The Girl in the Mist (Misted Pines 1)
This brought back the pale and haunted in her that was gorgeous, but I hated it.
“I don’t wanna go to school.”
“Do you want breakfast?”
She shook her head. “Just coffee.”
I gave her a shaky smile. “I’ve already got that ready.”
I left her to it.
She came down dressed and got her coffee.
I left her to that and went upstairs and got dressed.

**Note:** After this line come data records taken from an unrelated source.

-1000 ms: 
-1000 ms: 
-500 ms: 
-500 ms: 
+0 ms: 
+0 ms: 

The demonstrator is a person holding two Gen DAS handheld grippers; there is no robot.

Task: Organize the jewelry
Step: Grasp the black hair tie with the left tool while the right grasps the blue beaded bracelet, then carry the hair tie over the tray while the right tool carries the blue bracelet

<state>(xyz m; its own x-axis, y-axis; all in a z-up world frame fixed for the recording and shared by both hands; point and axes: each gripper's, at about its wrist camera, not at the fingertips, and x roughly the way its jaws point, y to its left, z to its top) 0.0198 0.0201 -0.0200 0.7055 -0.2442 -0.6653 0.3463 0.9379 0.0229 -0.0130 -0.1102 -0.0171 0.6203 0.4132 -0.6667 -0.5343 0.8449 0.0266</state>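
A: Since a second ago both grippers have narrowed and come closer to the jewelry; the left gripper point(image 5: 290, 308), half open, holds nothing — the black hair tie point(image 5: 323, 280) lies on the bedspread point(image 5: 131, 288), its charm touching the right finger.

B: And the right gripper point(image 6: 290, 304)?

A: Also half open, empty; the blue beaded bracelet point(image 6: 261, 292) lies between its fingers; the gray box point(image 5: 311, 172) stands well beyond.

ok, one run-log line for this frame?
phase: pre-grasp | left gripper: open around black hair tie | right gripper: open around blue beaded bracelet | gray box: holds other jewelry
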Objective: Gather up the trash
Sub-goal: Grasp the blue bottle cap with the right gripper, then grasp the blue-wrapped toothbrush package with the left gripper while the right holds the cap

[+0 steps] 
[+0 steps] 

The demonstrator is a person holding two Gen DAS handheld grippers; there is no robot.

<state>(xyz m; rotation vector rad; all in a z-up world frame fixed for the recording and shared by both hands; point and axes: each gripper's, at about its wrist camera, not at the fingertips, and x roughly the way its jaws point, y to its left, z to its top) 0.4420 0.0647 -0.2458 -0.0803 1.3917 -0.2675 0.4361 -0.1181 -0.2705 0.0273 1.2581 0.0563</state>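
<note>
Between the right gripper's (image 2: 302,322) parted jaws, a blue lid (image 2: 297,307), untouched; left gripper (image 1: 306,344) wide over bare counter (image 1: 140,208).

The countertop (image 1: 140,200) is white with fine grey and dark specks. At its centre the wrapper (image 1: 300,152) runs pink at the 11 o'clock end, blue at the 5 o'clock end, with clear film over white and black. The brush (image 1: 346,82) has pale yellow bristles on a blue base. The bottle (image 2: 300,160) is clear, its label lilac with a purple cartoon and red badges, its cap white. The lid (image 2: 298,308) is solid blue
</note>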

It was just over two hours later.
We’d spent that time talking.
Or, maybe because of nerves, Celeste did.
Therefore, I now knew why Bohannan was the force he was in that town.
Because the Bohannans had been the cornerstone of the community since practically its beginnings.
His father may have fallen down on the job, but we could just say that Bohannan wasn’t the first overachiever in that clan.
“The town looks at us as kind of this weird, unofficial first family,” Celeste shared. “It was bizarre when we first moved here because it was almost like we were celebrities. And some of them seemed like they felt some kind of…relief that Dad was back, and he brought all of us with him. Like, the town couldn’t survive if there wasn’t a Bohannan living here. I guess my great-great granddad was like a big deal. When he was a marshal, he brought down some scary outlaw gang. And Great Granddad was the sheriff, and he was a big deal too. There’s even a plaque about him and another one for Great-Great Granddad in the county courthouse. And I guess, even though Granddad was messed up, since Dad was good at what he did, they just, I dunno, expected Dad to be that thing too. And Dad’s, well…Dad. So really, he just was that thing.”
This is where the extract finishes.